Brutal crime

Published July 27, 2024

THE horrific incident of a woman allegedly gang-raped in front of her husband and three-year-old daughter near Sukheki in Hafizabad district, Punjab, the other day is but one more reminder of our society’s failure to protect women from the savagery of the heartless brutes living amongst us. The event, which brings back gruesome memories of the Sialkot Motorway rape case from 2020, underlines how vulnerable women are outside their homes, and even in the presence of their families. Thousands of women and young girls are sexually abused and violated across the country every year but only a fraction of such occurrences are reported due to social stigma and lack of public faith in Pakistan’s criminal justice system when it comes to prosecuting the rapist.
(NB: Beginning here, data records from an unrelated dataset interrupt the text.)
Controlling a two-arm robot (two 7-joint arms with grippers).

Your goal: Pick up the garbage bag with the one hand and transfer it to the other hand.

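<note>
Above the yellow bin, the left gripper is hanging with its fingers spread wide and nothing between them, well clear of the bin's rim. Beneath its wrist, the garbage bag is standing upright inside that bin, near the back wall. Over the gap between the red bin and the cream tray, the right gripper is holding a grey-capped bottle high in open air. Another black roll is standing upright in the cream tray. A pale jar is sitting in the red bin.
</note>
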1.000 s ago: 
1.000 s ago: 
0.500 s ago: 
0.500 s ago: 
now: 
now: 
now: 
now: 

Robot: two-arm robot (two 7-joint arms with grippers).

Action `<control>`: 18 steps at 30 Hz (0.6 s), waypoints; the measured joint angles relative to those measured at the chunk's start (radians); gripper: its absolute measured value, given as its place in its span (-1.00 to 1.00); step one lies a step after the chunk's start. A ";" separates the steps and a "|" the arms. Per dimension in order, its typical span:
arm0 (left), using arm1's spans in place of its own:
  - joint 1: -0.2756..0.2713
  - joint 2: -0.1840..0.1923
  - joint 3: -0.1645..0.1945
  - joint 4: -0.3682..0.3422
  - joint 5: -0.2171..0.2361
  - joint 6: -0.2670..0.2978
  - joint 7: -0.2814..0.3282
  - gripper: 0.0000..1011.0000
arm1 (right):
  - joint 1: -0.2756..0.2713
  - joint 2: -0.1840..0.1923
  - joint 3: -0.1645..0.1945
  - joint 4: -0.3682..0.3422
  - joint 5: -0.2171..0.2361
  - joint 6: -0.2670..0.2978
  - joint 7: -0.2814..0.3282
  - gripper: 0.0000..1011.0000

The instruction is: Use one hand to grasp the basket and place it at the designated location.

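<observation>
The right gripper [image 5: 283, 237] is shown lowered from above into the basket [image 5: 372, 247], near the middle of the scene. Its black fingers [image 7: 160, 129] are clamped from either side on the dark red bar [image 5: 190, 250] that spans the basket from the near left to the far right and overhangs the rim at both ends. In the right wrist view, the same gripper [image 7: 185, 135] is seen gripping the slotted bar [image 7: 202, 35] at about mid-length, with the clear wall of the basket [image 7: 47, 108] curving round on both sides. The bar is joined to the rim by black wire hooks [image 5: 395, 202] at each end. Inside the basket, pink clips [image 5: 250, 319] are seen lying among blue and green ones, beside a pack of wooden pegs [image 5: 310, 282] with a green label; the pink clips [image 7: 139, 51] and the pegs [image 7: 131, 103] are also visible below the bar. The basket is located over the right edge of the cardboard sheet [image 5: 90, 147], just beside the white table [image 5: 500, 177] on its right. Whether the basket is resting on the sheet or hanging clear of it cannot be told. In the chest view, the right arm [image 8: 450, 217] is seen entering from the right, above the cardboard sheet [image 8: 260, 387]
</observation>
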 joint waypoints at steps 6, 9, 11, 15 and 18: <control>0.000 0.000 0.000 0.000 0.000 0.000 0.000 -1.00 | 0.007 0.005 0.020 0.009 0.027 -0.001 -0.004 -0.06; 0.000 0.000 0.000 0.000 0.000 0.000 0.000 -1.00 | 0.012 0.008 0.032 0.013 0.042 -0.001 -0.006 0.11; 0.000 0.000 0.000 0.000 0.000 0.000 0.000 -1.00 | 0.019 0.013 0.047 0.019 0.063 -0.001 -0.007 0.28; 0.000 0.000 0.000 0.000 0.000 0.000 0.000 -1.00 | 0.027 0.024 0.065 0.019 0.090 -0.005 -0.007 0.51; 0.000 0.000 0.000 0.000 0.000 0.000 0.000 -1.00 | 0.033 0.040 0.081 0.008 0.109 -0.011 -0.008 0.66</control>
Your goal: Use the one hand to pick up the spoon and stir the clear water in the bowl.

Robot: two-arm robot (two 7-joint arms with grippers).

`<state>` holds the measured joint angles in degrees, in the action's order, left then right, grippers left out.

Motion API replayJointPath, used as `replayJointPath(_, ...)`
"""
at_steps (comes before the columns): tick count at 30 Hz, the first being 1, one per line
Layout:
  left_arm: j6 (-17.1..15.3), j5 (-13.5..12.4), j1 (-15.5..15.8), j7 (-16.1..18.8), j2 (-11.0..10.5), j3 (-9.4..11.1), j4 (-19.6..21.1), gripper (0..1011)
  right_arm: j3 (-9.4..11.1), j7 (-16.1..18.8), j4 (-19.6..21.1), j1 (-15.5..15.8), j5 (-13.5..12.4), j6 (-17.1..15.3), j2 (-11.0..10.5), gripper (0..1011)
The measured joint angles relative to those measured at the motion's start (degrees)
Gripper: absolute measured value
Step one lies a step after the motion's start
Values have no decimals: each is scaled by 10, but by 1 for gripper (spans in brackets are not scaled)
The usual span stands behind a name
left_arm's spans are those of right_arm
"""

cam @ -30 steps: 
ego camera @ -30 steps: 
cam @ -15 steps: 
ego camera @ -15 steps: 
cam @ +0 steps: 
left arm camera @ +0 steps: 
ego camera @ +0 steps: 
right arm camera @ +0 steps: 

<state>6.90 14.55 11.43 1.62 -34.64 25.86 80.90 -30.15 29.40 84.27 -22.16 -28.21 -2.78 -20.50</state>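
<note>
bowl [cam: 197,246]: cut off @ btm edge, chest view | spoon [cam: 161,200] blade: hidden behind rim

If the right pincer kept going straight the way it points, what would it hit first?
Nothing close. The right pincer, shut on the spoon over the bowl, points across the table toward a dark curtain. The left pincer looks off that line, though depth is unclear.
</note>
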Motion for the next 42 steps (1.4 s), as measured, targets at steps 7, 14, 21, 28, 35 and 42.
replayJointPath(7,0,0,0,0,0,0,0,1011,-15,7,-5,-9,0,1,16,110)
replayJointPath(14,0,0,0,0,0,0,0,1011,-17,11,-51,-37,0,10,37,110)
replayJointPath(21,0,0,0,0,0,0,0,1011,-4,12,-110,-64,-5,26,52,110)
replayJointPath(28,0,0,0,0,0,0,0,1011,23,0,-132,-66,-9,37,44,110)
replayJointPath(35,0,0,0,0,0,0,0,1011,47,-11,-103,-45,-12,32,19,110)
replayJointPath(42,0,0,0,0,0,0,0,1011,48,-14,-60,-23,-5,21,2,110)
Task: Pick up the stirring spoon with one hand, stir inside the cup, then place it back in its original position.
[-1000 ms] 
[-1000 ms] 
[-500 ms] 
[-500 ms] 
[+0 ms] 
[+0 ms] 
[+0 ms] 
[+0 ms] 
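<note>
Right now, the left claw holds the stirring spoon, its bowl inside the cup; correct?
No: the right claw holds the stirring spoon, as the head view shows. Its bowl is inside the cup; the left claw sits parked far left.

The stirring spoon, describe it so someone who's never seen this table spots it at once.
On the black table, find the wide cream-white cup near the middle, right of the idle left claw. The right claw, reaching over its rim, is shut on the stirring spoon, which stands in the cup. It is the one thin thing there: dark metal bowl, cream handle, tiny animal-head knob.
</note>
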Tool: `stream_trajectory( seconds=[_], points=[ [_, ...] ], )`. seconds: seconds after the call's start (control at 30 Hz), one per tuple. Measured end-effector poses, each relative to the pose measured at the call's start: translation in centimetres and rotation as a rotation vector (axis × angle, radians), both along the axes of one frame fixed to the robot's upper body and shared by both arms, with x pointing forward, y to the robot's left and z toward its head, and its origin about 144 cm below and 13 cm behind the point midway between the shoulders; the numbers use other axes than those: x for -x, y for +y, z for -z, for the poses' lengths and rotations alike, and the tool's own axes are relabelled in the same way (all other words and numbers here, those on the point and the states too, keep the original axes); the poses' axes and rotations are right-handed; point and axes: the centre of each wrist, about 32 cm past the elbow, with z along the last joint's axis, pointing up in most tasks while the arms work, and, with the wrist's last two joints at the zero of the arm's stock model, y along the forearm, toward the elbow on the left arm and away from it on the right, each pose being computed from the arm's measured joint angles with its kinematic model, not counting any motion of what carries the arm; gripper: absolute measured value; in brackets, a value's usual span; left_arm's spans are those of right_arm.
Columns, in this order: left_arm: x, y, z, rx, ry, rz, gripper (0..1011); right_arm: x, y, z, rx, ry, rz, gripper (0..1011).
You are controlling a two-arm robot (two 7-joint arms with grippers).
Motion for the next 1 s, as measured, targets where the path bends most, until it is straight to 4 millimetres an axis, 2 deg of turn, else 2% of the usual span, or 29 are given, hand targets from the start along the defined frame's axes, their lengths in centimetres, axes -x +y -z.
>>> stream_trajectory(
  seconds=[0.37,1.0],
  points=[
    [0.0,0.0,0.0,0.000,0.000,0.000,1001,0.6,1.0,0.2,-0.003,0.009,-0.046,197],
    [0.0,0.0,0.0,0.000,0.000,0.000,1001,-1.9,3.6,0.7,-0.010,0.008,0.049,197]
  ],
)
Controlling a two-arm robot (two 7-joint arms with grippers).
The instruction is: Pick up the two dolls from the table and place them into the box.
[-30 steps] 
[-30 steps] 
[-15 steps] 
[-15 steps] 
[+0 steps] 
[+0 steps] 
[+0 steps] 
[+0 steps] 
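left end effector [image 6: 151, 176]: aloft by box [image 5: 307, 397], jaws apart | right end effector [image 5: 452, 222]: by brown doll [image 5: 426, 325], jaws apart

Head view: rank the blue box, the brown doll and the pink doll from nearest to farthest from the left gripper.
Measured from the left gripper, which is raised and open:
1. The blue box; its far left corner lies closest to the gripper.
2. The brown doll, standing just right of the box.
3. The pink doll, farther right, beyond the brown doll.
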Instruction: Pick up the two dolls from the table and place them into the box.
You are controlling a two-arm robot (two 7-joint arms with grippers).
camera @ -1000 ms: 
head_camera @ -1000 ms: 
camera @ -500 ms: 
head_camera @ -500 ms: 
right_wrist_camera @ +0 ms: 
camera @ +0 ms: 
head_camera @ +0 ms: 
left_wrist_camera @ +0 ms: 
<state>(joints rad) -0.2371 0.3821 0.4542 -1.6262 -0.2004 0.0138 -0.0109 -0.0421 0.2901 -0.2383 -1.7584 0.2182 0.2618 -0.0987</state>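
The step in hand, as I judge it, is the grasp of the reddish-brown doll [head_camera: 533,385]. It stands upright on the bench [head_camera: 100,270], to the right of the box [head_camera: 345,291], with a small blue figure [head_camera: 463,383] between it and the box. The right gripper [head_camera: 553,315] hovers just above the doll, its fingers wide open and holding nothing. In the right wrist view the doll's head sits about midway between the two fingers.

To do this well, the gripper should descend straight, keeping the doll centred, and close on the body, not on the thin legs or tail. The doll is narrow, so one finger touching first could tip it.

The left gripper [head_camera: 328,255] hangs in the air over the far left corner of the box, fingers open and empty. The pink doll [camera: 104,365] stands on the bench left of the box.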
The odds have always been against the rape victims — from victim-bashing to faulty investigation and evidence collection to weak prosecution — from the very start. It is extremely rare that a perpetrator gets caught and punished for his abhorrent action. Some cases do capture the attention of the media and the people, sparking public outrage for a few days or weeks. However, not much has changed in the way that we, as a society, look at or treat such incidents.

That the Hafizabad and Nankana Sahib police were more interested in washing their hands of the case than helping the hapless victim shows how insensitive our law-enforcement agencies have grown to such harrowing crimes against women. The Motorway case had indeed resulted in some welcome legal reforms, including the adoption of a broader definition of rape, the introduction of harsher punishments for the perpetrators, and an end to the degrading ‘two-finger’ test for rape victims. Additionally, changes in the laws called for the creation of anti-rape crisis cells and special courts for speedy trials in such cases, and the establishment of a countrywide registry of sex offenders. Yet these reforms mostly remain unimplemented; no effort has been made to even sensitise the police to the gravity of crime involving rape and sexual assaults, let alone train them to properly investigate such cases and handle evidence, or to improve prosecution so that the perpetrators of such heinous crimes do not go unpunished. The battle to eradicate crimes against women is a long one, and it cannot be won unless we start fighting it with determination.